Don’t neglect your mental health after filing bankruptcy

| Jun 2, 2019 | Chapter 13 |

The decision to file bankruptcy is a big one. It’s often the best way to get your finances back on track. You may feel a sense of relief once you’ve made the decision and started the process.

However, don’t be surprised if that initial sense of relief is followed by a wave of negative emotions. It’s essential to recognize those and take steps that will help you feel more positive and empowered.

Many people who file bankruptcy are consumed by blame. They often blame themselves for making poor decisions. They may blame their current or former spouse for racking up thousands of dollars in debt.
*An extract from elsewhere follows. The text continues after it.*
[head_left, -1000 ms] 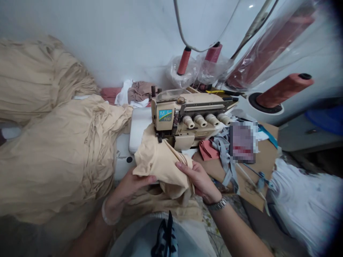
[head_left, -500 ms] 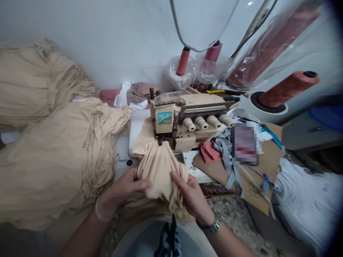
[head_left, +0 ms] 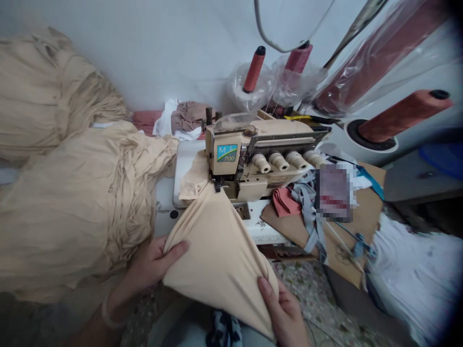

They might blame their former employer for laying them off.

The sooner you stop blaming yourself and others, the sooner you can begin taking charge of your future. People can and do recover from bankruptcy, but you have to be strategic and smart about it. You have to be patient and realize that it won’t happen overnight.

Find out what kind of financial products you qualify for that will help you rebuild your credit. A savings account is a good place to start. You should be able to get a checking account and secured credit card as well. Managing these responsibly will help you rebuild your credit — and your self-esteem.

Don’t hesitate to seek help from a mental health professional if you’re feeling overwhelmed by sadness or anger. You likely can’t afford large therapy bills right now, but find out what your insurance covers and where you may be able to find free or low-cost counseling or even perhaps an online support group.

Sometimes just focusing on something other than yourself can be healthy — like volunteer work. It can help you feel needed and productive, which can go a long way to rebuilding your self-esteem. It can also help you put things in perspective. Many people are dealing with much worse things than bankruptcy.

Whether you need advice on what financial steps to take or help finding a support group or counseling, don’t hesitate to talk with your bankruptcy attorney. They’ve likely helped many people through the process and can provide valuable guidance and information.